An Ecumenical Ministry in the Parish of St Patrick's Catholic Church In San Diego USA

米国サンディエゴの聖パトリックカトリック教会教区におけるエキュメニカル宣教

Wednesday, November 3, 2021

The preaching and call of Jesus in Mark 1

The preaching and call of Jesus in Mark 1

The Sunday gospel lectionary for the Third Sunday before Advent at the end of this Year B is Mark 1.14-20, the beginning of Jesus' active ministry in Galilee following his baptism in the Jordan and testing in the wilderness.

I have to say I have found what the lectionary does with the opening chapter of Mark's gospel is a bit odd, and would love to hear an explanation from anyone who understands it! (John 1–2 gets pretty messed around as well...)

Advent 1 Mark 13.24-37
Advent 2 Mark 1.1-8
Advent 3 John 1.6-8,19-28
Advent 4 Luke 1.26-38
Christmas 2 John 1.[1-9]10-18
Epiphany 1 Mark 1.4-11
Epiphany 2 John 1.43-51
Epiphany 3 John 2.1-11
Epiphany 4 Mark 1.21-28
2 Before Lent John 1.1-14
Sunday before Lent Mark 9.2-9
Lent 1 Mark 1.9-15


So we have already covered both preceding and following verses in various ways, mostly near the beginning of this lectionary year, and we finally come to patch in the last few verses that we have not previously looked at.
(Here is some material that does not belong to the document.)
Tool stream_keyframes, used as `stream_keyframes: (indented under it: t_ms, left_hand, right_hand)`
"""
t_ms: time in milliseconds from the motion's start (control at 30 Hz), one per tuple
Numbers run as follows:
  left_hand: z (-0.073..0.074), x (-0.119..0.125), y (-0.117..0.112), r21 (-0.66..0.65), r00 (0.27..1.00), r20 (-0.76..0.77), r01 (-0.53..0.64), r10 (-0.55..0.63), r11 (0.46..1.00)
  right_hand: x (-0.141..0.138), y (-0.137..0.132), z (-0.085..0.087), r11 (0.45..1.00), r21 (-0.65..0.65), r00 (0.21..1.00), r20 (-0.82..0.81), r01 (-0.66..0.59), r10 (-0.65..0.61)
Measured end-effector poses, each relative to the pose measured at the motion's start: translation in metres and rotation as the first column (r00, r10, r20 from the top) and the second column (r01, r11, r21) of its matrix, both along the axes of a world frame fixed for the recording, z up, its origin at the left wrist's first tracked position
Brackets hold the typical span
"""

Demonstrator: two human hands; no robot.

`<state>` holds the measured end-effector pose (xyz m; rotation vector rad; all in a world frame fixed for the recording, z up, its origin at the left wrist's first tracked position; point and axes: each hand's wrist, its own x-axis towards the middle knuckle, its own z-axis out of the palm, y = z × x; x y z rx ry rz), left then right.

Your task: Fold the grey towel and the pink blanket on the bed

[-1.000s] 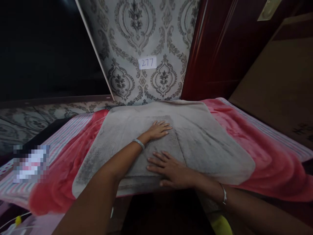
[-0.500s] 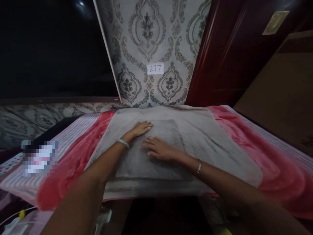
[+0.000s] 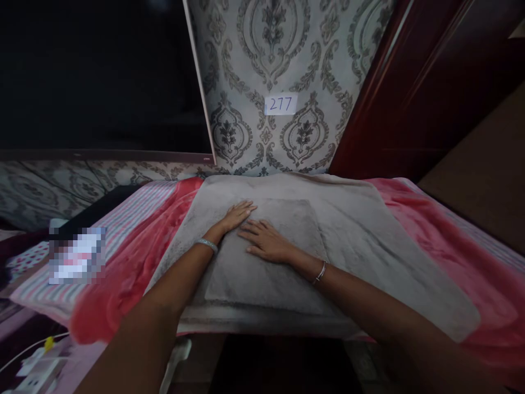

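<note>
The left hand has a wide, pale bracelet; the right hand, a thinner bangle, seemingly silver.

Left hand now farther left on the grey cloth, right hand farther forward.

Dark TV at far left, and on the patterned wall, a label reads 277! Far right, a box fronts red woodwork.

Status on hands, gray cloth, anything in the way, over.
Left hand and right hand: open, palms down on the square gray cloth. Cloth: lying flat atop larger gray fabric. Red fabric: both sides, clear of both hands.
</note>
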<state>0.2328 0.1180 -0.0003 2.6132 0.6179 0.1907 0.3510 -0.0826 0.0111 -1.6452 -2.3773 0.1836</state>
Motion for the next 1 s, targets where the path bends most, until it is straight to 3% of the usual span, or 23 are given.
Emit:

As we have previously seen in Mark, his accounts are often compressed, but also include some tantalising and unnecessary eye-witness details, and we will find the same here. This passage serves in all sorts of ways as an introduction to the ministry of Jesus in the northern region in and around Galilee, the first half of the gospel up to chapter 8, and which is in itself in two halves—in Galilee itself up to the central section of teaching in chapter 4, and then expanding more widely in chapters 5 to 8. Once we reach the northernmost point with the confession of Peter in Caesarea Philippi, then Mark has Jesus setting off on the long journey southward to his only recorded visit to Jerusalem. This is, of course, a narrative artifice; as an observant Jew, Jesus will have visited the city several times a year for the pilgrim festivals—as indeed the Fourth Gospel has him do.

Functioning as an introduction, this passage introduces a number of key ideas about Jesus, his ministry, and his movement, none of which are explained, but which are expanded as the gospel progresses. So we find ourselves in the odd situation here of reading the introduction after we have read most of the rest of the book. Things which, for the first-time reader, might be puzzling and brief, are now for us summaries of what we have read already.

The Fourth Gospel depicts continuity between the ministry of Jesus and John the Baptist, with their disciples both baptising at the same time in John 3.22–24, and Matthew uses the same language for the message of John and Jesus. But Mark suggests some discontinuity; breaking with his 'and...and' style of the previous verses, he uses the adversative de, 'but' or 'now'. John's ministry has been in the south, and out in the wilderness, so that people who wanted to see and hear him needed to make a special journey. By contrast, the ministry of Jesus here is in the north, and rather than waiting for the people to come to him, Jesus goes to the people, ministering in the more densely populated area by the lake.

The summary reference to John being 'handed over' (paradidomi) understood to mean 'arrested' is, for a first time reader, simply puzzling; Mark is either assuming that his readers know the story already, or that they will be patient enough to wait for his explanation in chapter 6. Yet what has happened to John is what Jesus will both predict and experience for himself.